Food bank officials said a comparable building in the immediate vicinity would be difficult to find. The building, which the foundation rents for $1,200 a month, has five small offices in the front and a large warehouse in the back.

"I don't know where we would go," said office manager Denece Adams, who also helps run referral and advocacy services that are provided for needy families.

"The union has been nice. They have let us stay here for a very, very reasonable rent," she said. "When you're living from one government grant to another and squeaking by on donations, a huge rent increase could be fatal."

Located Among Food Beneficiaries

Cole said that it is crucial for the food bank to stay in the area because it is at the hub of where most of the beneficiaries of the program live.

"It has become a landmark in our community," Cole said. "People know if they need help, they can come here and get help."

The food bank, set up in late 1982 by former employees of the closed Bethlehem Steel plant, provides staples to unemployed steelworkers, senior citizens and needy families three times a month. In addition, unions and community groups can pick up food supplies weekdays at the food bank, which is run by six staff members and 150 volunteers.

The food bank will not be the only group displaced if the foundation has to move. A theater project sponsored by the foundation, which uses unemployed steelworkers and other community members as actors and actresses, is based in the former union hall. The food warehouse was used to stage and rehearse the first play of the TheatreWorker's Project. Called "Lady Beth," it was a series of recollections and poems about the steel plant.

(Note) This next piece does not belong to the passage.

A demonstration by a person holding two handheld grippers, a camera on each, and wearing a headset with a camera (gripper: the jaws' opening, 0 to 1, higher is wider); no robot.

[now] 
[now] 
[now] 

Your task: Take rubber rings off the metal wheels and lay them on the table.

Cole said the foundation will receive a donation of $20,000 this month from Springsteen to take the play to the East Coast for three weeks in late August.

Raised $4,000 for Needy

Adams said it was a "shock for us to get this news," which came late last month as the foundation was making plans to have mothers on welfare and unemployed workers stand in line May 25 for Hands Across America, which sought to raise money for the homeless and hungry. The foundation raised almost $4,000 for the cause, Adams said.

Cole said there is also some concern because a contract to distribute the food with county block grant funds runs through January. He said he would like to work it out so the food bank can "at least stay here until December."

"We'd like to negotiate to stay," Adams said. "Hopefully that will happen."